Problem to solve »
Your job is to copy every line in the material containing the word "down".

** Opening Data shown block **

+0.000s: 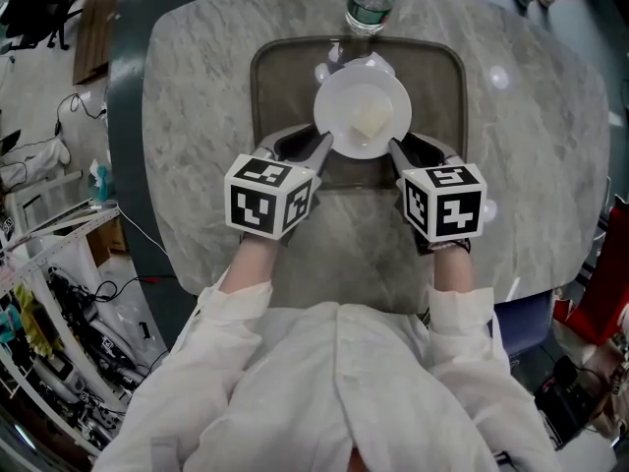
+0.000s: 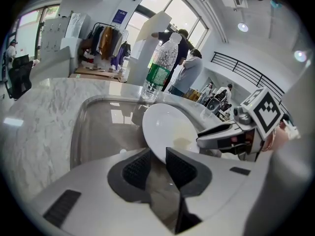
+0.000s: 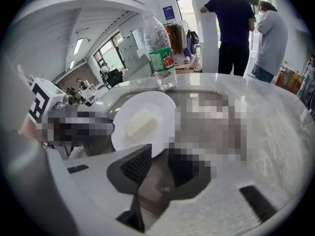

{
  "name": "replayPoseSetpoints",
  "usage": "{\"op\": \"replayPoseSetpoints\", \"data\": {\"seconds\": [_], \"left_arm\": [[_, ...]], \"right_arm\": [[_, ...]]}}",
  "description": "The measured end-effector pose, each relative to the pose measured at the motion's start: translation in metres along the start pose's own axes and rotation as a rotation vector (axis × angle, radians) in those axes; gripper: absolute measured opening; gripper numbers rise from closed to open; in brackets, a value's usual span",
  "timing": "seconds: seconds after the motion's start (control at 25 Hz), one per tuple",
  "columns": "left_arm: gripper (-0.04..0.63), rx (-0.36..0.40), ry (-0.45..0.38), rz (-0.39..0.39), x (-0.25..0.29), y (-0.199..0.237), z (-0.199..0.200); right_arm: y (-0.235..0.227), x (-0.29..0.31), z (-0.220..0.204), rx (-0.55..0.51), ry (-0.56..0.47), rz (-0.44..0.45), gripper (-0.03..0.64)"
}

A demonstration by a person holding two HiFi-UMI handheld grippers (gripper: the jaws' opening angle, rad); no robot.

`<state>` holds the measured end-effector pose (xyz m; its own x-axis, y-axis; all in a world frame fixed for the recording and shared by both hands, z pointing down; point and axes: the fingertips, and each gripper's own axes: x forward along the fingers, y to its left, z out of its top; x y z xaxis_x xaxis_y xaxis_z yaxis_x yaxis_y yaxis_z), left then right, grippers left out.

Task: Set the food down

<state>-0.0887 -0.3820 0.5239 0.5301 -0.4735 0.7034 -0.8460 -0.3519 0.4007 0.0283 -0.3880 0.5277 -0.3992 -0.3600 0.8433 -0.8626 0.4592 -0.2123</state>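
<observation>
Left gripper (image 1: 316,148): jaws drawn narrow on the near-left rim of the plate (image 1: 344,98) — its own view shows the rim running between the two ribbed pads.
Right gripper (image 1: 403,150): pinches the opposite near rim the same way; the rim enters the gap beside the one pad that shows.
Why two grips: a pinch on each side likely keeps the shallow plate level, so the food cannot slide off.
Food (image 1: 371,123): a pale block (what kind I cannot tell) lying on the plate, just ahead of both grippers and between them.
Tray (image 1: 257,77): directly below the plate and both sets of jaws, on the marble table (image 1: 197,87) — seemingly where the plate is to land.
Bottle (image 1: 371,3): upright beyond the plate, straight ahead of both grippers at the tray's far edge.
Hard to make out: whether the plate already touches the tray or hangs just above it; the right gripper's outer pad is under a mosaic patch.
</observation>
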Motion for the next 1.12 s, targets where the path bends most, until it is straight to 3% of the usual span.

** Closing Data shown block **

Result of the task »
`<state>` holds the measured end-effector pose (xyz m; its own x-axis, y-axis; all in a world frame fixed for the recording and shared by both hands, z pointing down; point and axes: the fingertips, and each gripper's own axes: x forward along the fingers, y to its left, z out of its top; x y z xaxis_x xaxis_y xaxis_z yaxis_x yaxis_y yaxis_z), left then right, grippers left out.
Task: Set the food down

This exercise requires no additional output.